[Dataset excerpts]

● ● ●

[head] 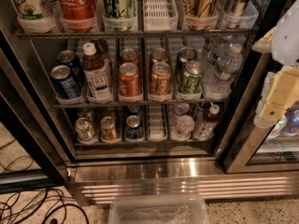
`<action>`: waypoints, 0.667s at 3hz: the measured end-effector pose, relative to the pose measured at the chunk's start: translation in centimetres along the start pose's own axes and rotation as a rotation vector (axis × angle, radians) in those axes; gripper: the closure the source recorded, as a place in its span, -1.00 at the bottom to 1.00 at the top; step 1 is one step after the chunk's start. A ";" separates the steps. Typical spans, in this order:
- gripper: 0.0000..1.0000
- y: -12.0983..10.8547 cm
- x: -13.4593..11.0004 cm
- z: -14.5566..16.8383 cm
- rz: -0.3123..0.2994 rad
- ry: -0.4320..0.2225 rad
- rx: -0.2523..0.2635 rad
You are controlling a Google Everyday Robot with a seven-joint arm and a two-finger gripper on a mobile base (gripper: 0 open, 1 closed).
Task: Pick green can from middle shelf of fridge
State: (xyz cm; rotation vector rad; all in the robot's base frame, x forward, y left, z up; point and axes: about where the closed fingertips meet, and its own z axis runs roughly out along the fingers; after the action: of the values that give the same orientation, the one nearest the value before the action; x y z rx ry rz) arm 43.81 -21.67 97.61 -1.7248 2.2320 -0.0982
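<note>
Standing at the front of its lane on the middle shelf [140,103] of the fridge [163,172], the green can [190,77] is upright in a clear plastic tray, its silver top facing the camera. Directly behind the green can sits a second can [185,56] of a similar pattern. Just left of the green can is an orange can [160,78], then a red can [129,79], a white-labelled bottle [97,73] and, farthest left of it, two blue cans [63,81]. Just right of the green can stand clear water bottles [225,68]. The gripper [273,101], a cream and white assembly, hangs well to the right of the green can, outside the shelf and in front of the black door frame, touching nothing on the shelf; I cannot tell whether it is clenched or released. Below the green can, on the floor before the fridge, lies a clear plastic bin [159,211], with dark cables [28,204] to its left.
</note>
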 end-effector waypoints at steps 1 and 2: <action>-1.00 0.0 0.0 0.0 0.000 0.000 0.000; -1.00 -0.1 0.1 0.7 0.064 -0.033 0.052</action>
State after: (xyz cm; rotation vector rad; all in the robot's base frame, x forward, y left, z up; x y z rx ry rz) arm 44.10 -21.66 97.00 -1.6158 2.2382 -0.1119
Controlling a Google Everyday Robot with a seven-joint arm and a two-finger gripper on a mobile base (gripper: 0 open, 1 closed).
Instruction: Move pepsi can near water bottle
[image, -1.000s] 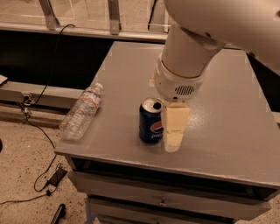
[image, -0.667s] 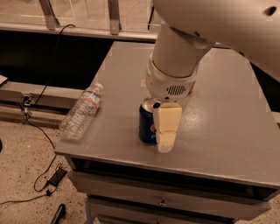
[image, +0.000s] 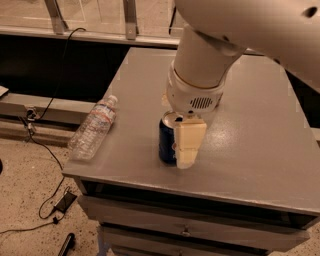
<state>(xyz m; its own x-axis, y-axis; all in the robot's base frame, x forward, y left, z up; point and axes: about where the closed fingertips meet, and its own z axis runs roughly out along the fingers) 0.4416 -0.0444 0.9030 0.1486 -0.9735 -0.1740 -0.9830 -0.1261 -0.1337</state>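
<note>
The pepsi can (image: 167, 142), dark blue with a silver top, stands upright near the front edge of the grey table (image: 250, 150). My gripper (image: 176, 145) hangs from the big white arm and has come down right at the can, covering its right side. The can's logo is mostly hidden behind the gripper. The water bottle (image: 94, 128), clear with a white cap and a pale label, lies on its side at the table's left edge, well to the left of the can.
The table's front edge runs just in front of the can, with drawers (image: 190, 225) below. Black cables (image: 47, 145) and a small dark object (image: 65, 200) lie on the speckled floor to the left. A railing (image: 90, 35) runs behind.
My gripper has moved left and a little down, from beside the can's right side to overlapping it. The can and the bottle stay about where they were.
</note>
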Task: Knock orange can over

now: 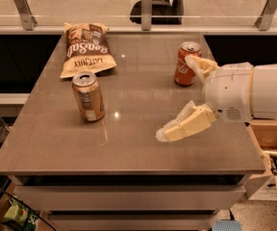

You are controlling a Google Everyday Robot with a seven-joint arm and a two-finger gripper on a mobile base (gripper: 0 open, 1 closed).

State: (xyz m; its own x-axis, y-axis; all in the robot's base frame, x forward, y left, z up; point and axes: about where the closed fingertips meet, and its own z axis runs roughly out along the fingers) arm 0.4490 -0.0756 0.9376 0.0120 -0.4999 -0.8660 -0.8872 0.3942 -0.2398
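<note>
Orange can (87, 96): upright on the left-centre of the table, silver top up, whitish label panel facing front-left; nothing touching it.
Table (129, 150): grey-brown, glossy top, seen from the front and above.
Gripper (175, 96): over the right part of the table, reaching in from the right edge; well apart from the orange can.
Fingers (184, 126): two cream-coloured, spread wide, nothing held between them; upper one just beside the red can, contact not discernible; lower one pointing left, low over the tabletop.
Arm housing (242, 93): white, rounded, at the right edge.
Red can (186, 64): upright, far right of the table.
Chip bag (84, 48): lying flat at the far left, behind the orange can.
</note>
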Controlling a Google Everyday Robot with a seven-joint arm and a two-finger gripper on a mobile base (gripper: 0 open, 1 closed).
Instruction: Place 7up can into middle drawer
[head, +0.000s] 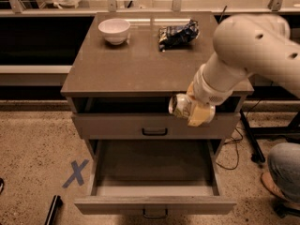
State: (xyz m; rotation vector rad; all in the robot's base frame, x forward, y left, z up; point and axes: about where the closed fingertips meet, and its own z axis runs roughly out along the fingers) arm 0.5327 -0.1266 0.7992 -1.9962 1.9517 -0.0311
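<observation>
The hand [190, 110] is clamped on the 7up can [178, 106], and the can is off the desk [131, 71], in the air just past its front edge. It hangs in front of the upper drawer front [117, 125], right of that drawer's black handle [154, 131]. The can looks to lie sideways in the grip, long axis roughly along the desk's front edge, one round end facing left.

Here is what matters: the middle drawer [154, 204] is pulled wide open, its deep tray below the can and nearer the camera. So the way to go is down and a little outward, with the closed front to clear on the way.

The white arm [243, 50] reaches in from the right, bent at the wrist, hand pointing down and left. On the desk behind, the white bowl [114, 30] and the dark snack bag [178, 33] sit well apart from the action.
</observation>
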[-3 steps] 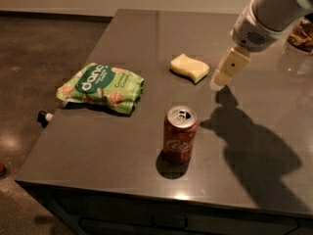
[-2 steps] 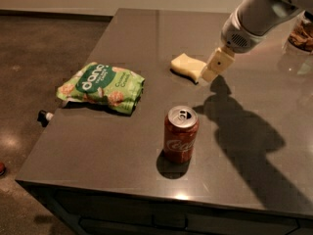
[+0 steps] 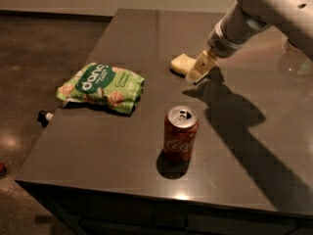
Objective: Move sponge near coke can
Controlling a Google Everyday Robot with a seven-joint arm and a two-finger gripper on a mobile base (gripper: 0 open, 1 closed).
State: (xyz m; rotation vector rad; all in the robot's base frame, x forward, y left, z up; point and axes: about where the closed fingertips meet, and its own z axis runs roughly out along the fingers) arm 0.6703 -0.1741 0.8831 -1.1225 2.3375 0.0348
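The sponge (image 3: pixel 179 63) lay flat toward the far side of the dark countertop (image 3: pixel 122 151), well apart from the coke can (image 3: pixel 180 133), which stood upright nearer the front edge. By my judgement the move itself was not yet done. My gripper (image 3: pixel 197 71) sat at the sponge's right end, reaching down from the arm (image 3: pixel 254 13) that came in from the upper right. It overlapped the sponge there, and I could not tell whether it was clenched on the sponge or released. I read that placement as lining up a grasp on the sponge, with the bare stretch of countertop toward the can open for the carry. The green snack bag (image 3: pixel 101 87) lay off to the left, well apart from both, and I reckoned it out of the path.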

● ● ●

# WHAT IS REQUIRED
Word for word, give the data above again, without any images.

# RESULT OF THIS TASK
[head] 
`<action>`: waypoints, 0.667s at 3hz: the measured end-effector pose, relative to the pose measured at the chunk's start: translation in centimetres along the start pose's own axes and rotation as a rotation vector (axis × angle, radians) in those axes; gripper: the closure the source recorded, as a place in its span, -1.00 at the bottom to 1.00 at the top; step 1 is one step after the chunk's start. A ";" separates the steps. Typical spans, in this order:
- gripper: 0.0000..1.0000
- y: -12.0983..10.8547 cm
- x: -13.4593..11.0004 cm
- z: -14.5566..16.8383 cm
- rz: -0.3123..0.2994 rad
- ry: -0.4320..0.2225 rad
- rx: -0.2523..0.2635 rad
You are controlling a Google Everyday Robot with a seven-joint arm and a two-finger gripper on a mobile base (gripper: 0 open, 1 closed).
Task: Pick green can from middle shelf of fridge
State: (xyz cm; rotation vector rad; all in the robot's base frame, x forward, y left, z up; point and axes: about where the closed fingertips meet, and its own z axis runs roughly out along the fingers; after the action: of the values that give the same orientation, the one nearest the value before the action; x y z rx ry rz) arm 43.81 -21.67 97.61 -1.7248 2.2320 -0.0982
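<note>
Standing at the front of its lane on the middle shelf [140,103] of the fridge [163,172], the green can [190,77] is upright in a clear plastic tray, its silver top facing the camera. Directly behind the green can sits a second can [185,56] of a similar pattern. Just left of the green can is an orange can [160,78], then a red can [129,79], a white-labelled bottle [97,73] and, farthest left of it, two blue cans [63,81]. Just right of the green can stand clear water bottles [225,68]. The gripper [273,101], a cream and white assembly, hangs well to the right of the green can, outside the shelf and in front of the black door frame, touching nothing on the shelf; I cannot tell whether it is clenched or released. Below the green can, on the floor before the fridge, lies a clear plastic bin [159,211], with dark cables [28,204] to its left.
</note>
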 end-effector waypoints at steps 1 and 2: <action>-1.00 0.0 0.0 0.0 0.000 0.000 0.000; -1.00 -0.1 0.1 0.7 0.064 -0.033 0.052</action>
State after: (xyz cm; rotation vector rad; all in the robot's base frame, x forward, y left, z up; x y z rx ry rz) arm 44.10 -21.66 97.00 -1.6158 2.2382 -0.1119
Controlling a Google Everyday Robot with a seven-joint arm and a two-finger gripper on a mobile base (gripper: 0 open, 1 closed).
Instruction: Move pepsi can near water bottle
[image, -1.000s] 
[image, -0.667s] 
[image, +0.000s] 
<state>(xyz m; its own x-axis, y-axis; all in the robot's base frame, x forward, y left, z up; point and axes: about where the closed fingertips meet, and its own z axis runs roughly out along the fingers) 0.4416 -0.0444 0.9030 0.1486 -0.9735 -0.1740 -0.9830 -0.1261 -0.1337</state>
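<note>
The pepsi can (image: 167, 142), dark blue with a silver top, stands upright near the front edge of the grey table (image: 250, 150). My gripper (image: 176, 145) hangs from the big white arm and has come down right at the can, covering its right side. The can's logo is mostly hidden behind the gripper. The water bottle (image: 94, 128), clear with a white cap and a pale label, lies on its side at the table's left edge, well to the left of the can.
The table's front edge runs just in front of the can, with drawers (image: 190, 225) below. Black cables (image: 47, 145) and a small dark object (image: 65, 200) lie on the speckled floor to the left. A railing (image: 90, 35) runs behind.
My gripper has moved left and a little down, from beside the can's right side to overlapping it. The can and the bottle stay about where they were.
</note>
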Task: Knock orange can over

now: 

You are controlling a Google Everyday Robot with a seven-joint arm and a two-finger gripper on a mobile base (gripper: 0 open, 1 closed).

State: (xyz m; its own x-axis, y-axis; all in the robot's base frame, x forward, y left, z up; point and axes: about where the closed fingertips meet, and its own z axis runs roughly out along the fingers) arm 0.4490 -0.0756 0.9376 0.0120 -0.4999 -0.8660 -0.8872 0.3942 -0.2398
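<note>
Orange can (87, 96): upright on the left-centre of the table, silver top up, whitish label panel facing front-left; nothing touching it.
Table (129, 150): grey-brown, glossy top, seen from the front and above.
Gripper (175, 96): over the right part of the table, reaching in from the right edge; well apart from the orange can.
Fingers (184, 126): two cream-coloured, spread wide, nothing held between them; upper one just beside the red can, contact not discernible; lower one pointing left, low over the tabletop.
Arm housing (242, 93): white, rounded, at the right edge.
Red can (186, 64): upright, far right of the table.
Chip bag (84, 48): lying flat at the far left, behind the orange can.
</note>
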Controlling a Google Everyday Robot with a seven-joint arm and a two-finger gripper on a mobile base (gripper: 0 open, 1 closed).
Instruction: Place 7up can into middle drawer
[head, +0.000s] 
State: (xyz m; rotation vector rad; all in the robot's base frame, x forward, y left, z up; point and axes: about where the closed fingertips meet, and its own z axis runs roughly out along the fingers) arm 0.5327 -0.1266 0.7992 -1.9962 1.9517 -0.0311
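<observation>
The hand [190, 110] is clamped on the 7up can [178, 106], and the can is off the desk [131, 71], in the air just past its front edge. It hangs in front of the upper drawer front [117, 125], right of that drawer's black handle [154, 131]. The can looks to lie sideways in the grip, long axis roughly along the desk's front edge, one round end facing left.

Here is what matters: the middle drawer [154, 204] is pulled wide open, its deep tray below the can and nearer the camera. So the way to go is down and a little outward, with the closed front to clear on the way.

The white arm [243, 50] reaches in from the right, bent at the wrist, hand pointing down and left. On the desk behind, the white bowl [114, 30] and the dark snack bag [178, 33] sit well apart from the action.
</observation>
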[-3 steps] 
[-2 steps] 
[+0 steps] 
Objective: Move sponge near coke can
Controlling a Google Everyday Robot with a seven-joint arm and a two-finger gripper on a mobile base (gripper: 0 open, 1 closed).
State: (xyz m; rotation vector rad; all in the robot's base frame, x forward, y left, z up; point and axes: about where the closed fingertips meet, and its own z axis runs roughly out along the fingers) arm 0.6703 -0.1741 0.8831 -1.1225 2.3375 0.0348
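The sponge (image 3: pixel 179 63) lay flat toward the far side of the dark countertop (image 3: pixel 122 151), well apart from the coke can (image 3: pixel 180 133), which stood upright nearer the front edge. By my judgement the move itself was not yet done. My gripper (image 3: pixel 197 71) sat at the sponge's right end, reaching down from the arm (image 3: pixel 254 13) that came in from the upper right. It overlapped the sponge there, and I could not tell whether it was clenched on the sponge or released. I read that placement as lining up a grasp on the sponge, with the bare stretch of countertop toward the can open for the carry. The green snack bag (image 3: pixel 101 87) lay off to the left, well apart from both, and I reckoned it out of the path.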

Output for the exercise is now complete.